Certaines des personnalités visées par cette fausse information n’ont pas tardé à réagir. C’est le cas de l’avocate Zoubida Assoul qui a tenu à se démarquer de cette « lettre », en promettant des poursuites judiciaires à l’encontre de son ou ses véritables auteurs. « Je démens formellement le contenu du post publié par la page “investigation room” en mon nom, et me réserve le droit d’ester en justice les fossoyeurs qui ont falsifié ma signature à des dessins ignobles », a écrit l’avocate sur sa page Facebook.

« Une manœuvre pour casser le Hirak »

Même son de cloche chez Amel Zen, dont le nom figure aussi sur la liste des signataires de cette fausse missive adressée à Abdelmadjid Tebboune. « Moi, Amel Zen, dément catégoriquement toute participation de ma part à une quelconque initiative allant dans le sens de la rumeur faisant état de mon implication de cette “lettre”. Je suis et je resterai dans la continuité de mon combat aux côtés du peuple auquel j’appartiens.
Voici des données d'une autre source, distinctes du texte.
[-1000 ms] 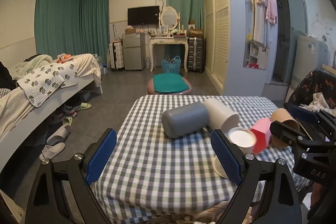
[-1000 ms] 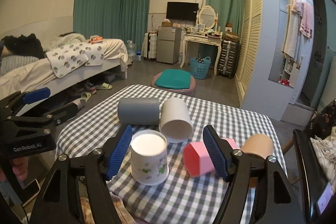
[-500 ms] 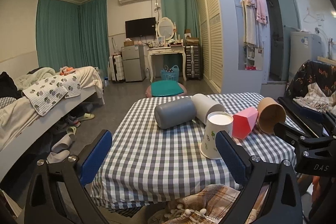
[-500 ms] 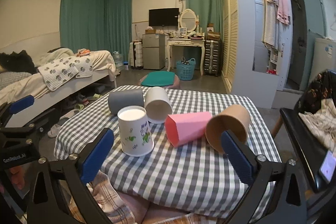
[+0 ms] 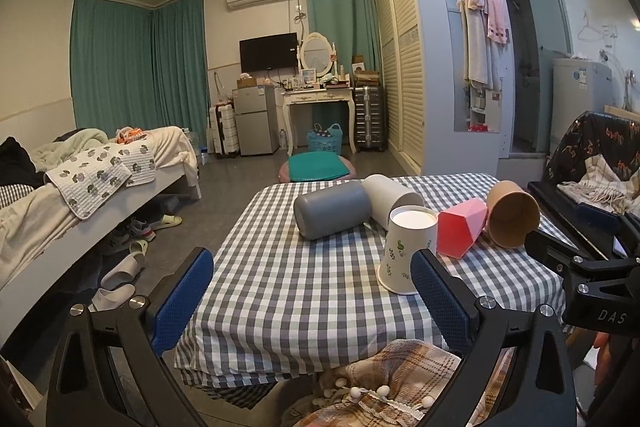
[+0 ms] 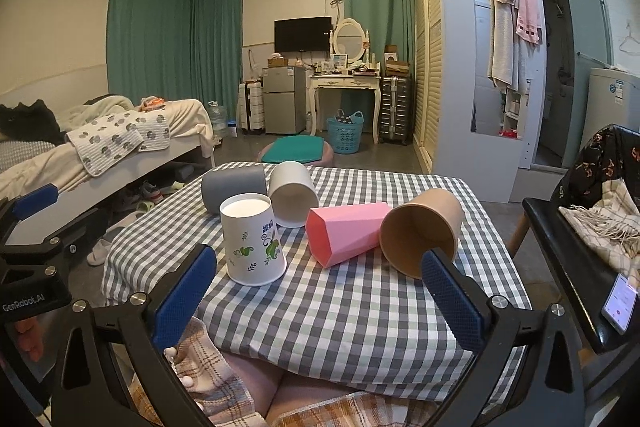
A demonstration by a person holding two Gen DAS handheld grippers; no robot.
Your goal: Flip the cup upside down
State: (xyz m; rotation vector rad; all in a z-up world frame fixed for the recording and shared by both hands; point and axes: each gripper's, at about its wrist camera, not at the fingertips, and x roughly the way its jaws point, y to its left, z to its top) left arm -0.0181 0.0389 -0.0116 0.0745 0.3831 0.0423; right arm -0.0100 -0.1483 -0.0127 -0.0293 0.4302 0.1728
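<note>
Paper cup (image 6: 253, 239) with leaf print stands upside down on the checked table (image 6: 360, 307) — beside the pink cup (image 6: 344, 231). Left gripper (image 5: 312, 291) and right gripper (image 6: 320, 291) both gape wide, holding nothing.

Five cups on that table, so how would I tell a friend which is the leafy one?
Find the checked table. Of the five cups, the paper cup stands nearest its front edge. It alone stands upside down, white with green and blue leaf prints; the others lie on their sides.
</note>
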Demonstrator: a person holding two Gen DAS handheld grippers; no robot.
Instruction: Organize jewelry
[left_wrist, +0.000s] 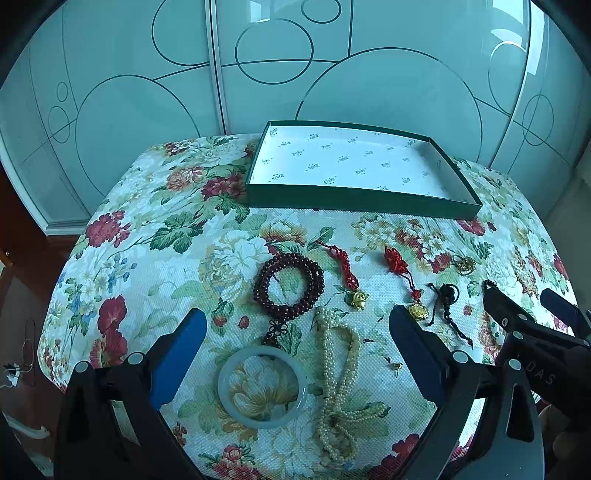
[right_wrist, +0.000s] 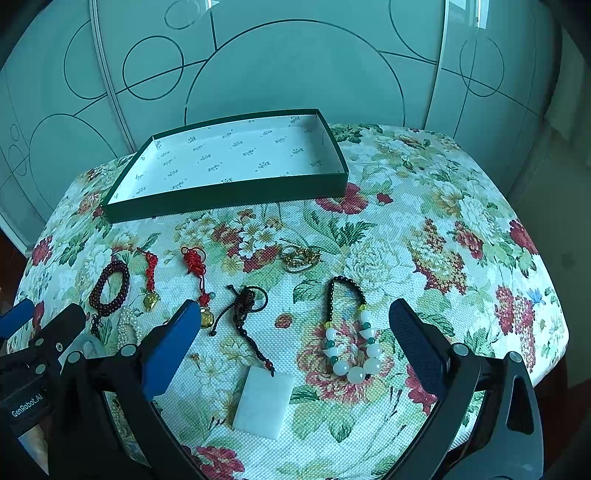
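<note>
Beyond both pairs of tongs, at the far side of the flower-patterned desk (right_wrist: 424, 206), sits a shallow dark green cardboard box (left_wrist: 354, 201) with a white printed lining; nothing lies in it.

Between the wide-spread blue fingers of the left tongs (left_wrist: 297, 328) lie a pale jade bangle (left_wrist: 263, 387), a bundle of cream pearl strands (left_wrist: 338, 369) just right of it, and, farther out, a coiled dark red bead bracelet (left_wrist: 290, 286) whose black knot touches the bangle's far rim. Past the pearls rests a red cord charm with a small gold figure (left_wrist: 351, 277). A second red knotted cord with a gold pendant (left_wrist: 404, 280) ends right at the left tongs' right fingertip, so the pendant is partly covered. A tiny gold piece (left_wrist: 397, 366) near that finger is too small to identify.

The right tongs (right_wrist: 290, 325) also stand wide apart and hold nothing. Between their fingers lie a white rectangular stone pendant on a black cord (right_wrist: 264, 400) and a necklace of black, white and green beads (right_wrist: 351, 339). Farther out sits a tangle of gold jewelry (right_wrist: 301, 258), its form unclear. In the left wrist view the right tongs cover most of the beaded necklace.
</note>
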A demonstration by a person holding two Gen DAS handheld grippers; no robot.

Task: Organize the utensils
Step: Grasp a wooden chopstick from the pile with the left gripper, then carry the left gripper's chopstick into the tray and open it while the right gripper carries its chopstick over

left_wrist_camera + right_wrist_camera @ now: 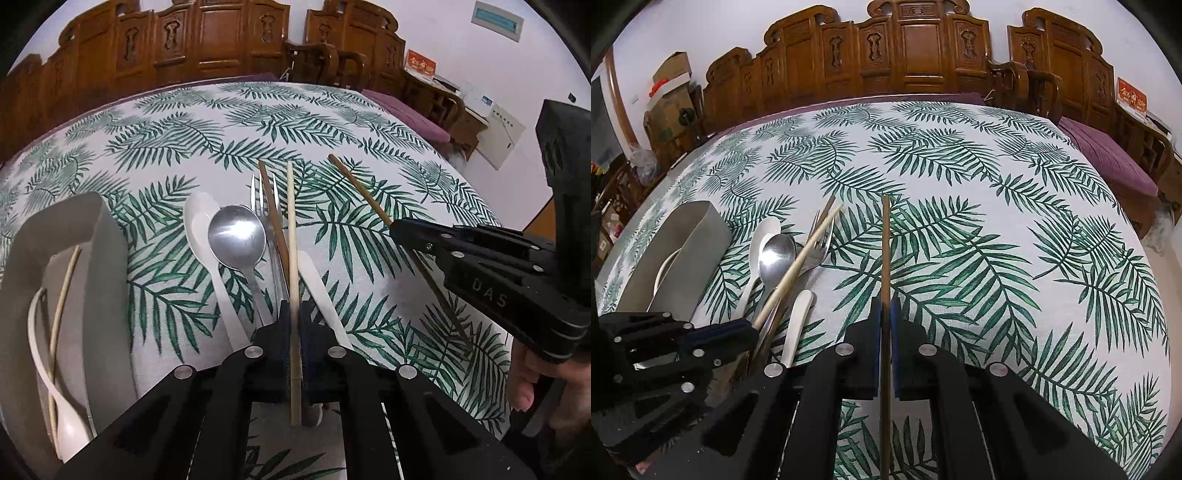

Mes positions sont claires et connues de toutes et tous et cela depuis le 22 février 2019 », a affirmé la chanteuse sur sa page Facebook.

De son côté, l’avocat Abdelghani Badi a accusé « les mouches électroniques » d’être derrière cette « falsification ». Il menace, lui aussi, de recourir à la justice pour démasquer la source de ce document.

En plus de ces trois personnalités, la liste des prétendus signataires dudit document comporte 12 autres noms de leaders du Hirak, dont Amira Bouraoui, Zakia Mohamed, Fodil Boumala, Mostefa Bouchachi, etc.  Pour plus d’un, cette rumeur n’est qu’une manœuvre destinée à casser le mouvement populaire.